Problem requirements:
Nothing is needed except the lines below that run from the one with "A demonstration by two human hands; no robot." through the one with "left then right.", repeated exactly.

Data segment:
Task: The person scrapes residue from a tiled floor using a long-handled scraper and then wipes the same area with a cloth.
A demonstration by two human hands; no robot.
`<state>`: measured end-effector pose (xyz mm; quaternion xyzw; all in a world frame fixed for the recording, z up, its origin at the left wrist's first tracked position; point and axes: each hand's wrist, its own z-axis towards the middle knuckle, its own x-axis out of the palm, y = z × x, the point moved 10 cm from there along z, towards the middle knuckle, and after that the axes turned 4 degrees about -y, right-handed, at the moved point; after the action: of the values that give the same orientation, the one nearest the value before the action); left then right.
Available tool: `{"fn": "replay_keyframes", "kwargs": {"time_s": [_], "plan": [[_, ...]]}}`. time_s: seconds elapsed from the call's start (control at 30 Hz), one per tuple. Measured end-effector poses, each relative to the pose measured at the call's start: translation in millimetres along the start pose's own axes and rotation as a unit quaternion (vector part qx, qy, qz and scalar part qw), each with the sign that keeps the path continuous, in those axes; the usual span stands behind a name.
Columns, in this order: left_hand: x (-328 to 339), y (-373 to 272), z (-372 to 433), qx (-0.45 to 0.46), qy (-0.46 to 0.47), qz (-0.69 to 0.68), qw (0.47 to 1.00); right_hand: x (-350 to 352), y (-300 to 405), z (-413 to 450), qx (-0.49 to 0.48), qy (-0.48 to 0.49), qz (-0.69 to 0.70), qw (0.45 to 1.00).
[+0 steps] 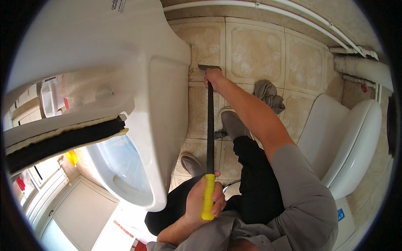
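Note:
A long-handled floor scraper [210, 125] with a black shaft and a yellow grip runs from near my body towards the floor. My left hand [204, 199] is closed around the yellow grip. Far down the shaft, my right hand [214, 79] holds it just behind the flat dark blade. That blade lies over a stained beige floor tile [204, 47], close to the base of a white ceramic urinal [169, 103]. A crumpled grey rag [269, 94] lies on the tiles right of the shaft.
A white toilet [351, 147] stands at the right. White pipes [220, 3] run along the wall, with a thicker pipe [361, 67] at the upper right. A black padded strap [66, 142] crosses the left side. My shoes [230, 120] are beside the shaft, near a small dark clump [220, 134].

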<state>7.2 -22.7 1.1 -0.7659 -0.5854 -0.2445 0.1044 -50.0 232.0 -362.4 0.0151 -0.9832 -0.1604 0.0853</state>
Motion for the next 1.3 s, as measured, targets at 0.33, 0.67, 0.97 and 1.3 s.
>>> {"fn": "replay_keyframes", "kwargs": {"time_s": [0.33,0.67,0.97,1.3], "plan": [[0,-2,4,0.012,0.011,-0.008,1.0,12,13,18,-0.102,0.05,-0.149,0.982],[-3,1,-2,0.01,-0.008,0.014,1.0,3,4,2,-0.019,0.023,-0.032,0.999],[-6,-2,-10,-0.01,-0.008,-0.055,0.998,16,-7,-15,-0.008,0.014,0.009,1.0],[-4,0,-13,-0.006,0.002,-0.01,1.0,12,-13,-10,-0.007,-0.019,-0.013,1.0]]}}
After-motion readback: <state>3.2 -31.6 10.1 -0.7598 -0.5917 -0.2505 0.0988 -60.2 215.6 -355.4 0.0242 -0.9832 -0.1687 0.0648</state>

Reply to the task:
A demonstration by two human hands; no robot.
`<state>`: measured end-effector pose (xyz mm; quaternion xyzw; all in a world frame fixed for the recording, z up, its origin at the left wrist's first tracked position; point and axes: each hand's wrist, its own z-axis towards the middle knuckle, its own x-axis out of the palm, y = z × x, the point moved 10 cm from there along z, towards the middle knuckle, and after that the axes turned 4 degrees about -y, right-handed, at the moved point; after the action: of the values that give the same orientation, the one nearest the value before the action); left then right.

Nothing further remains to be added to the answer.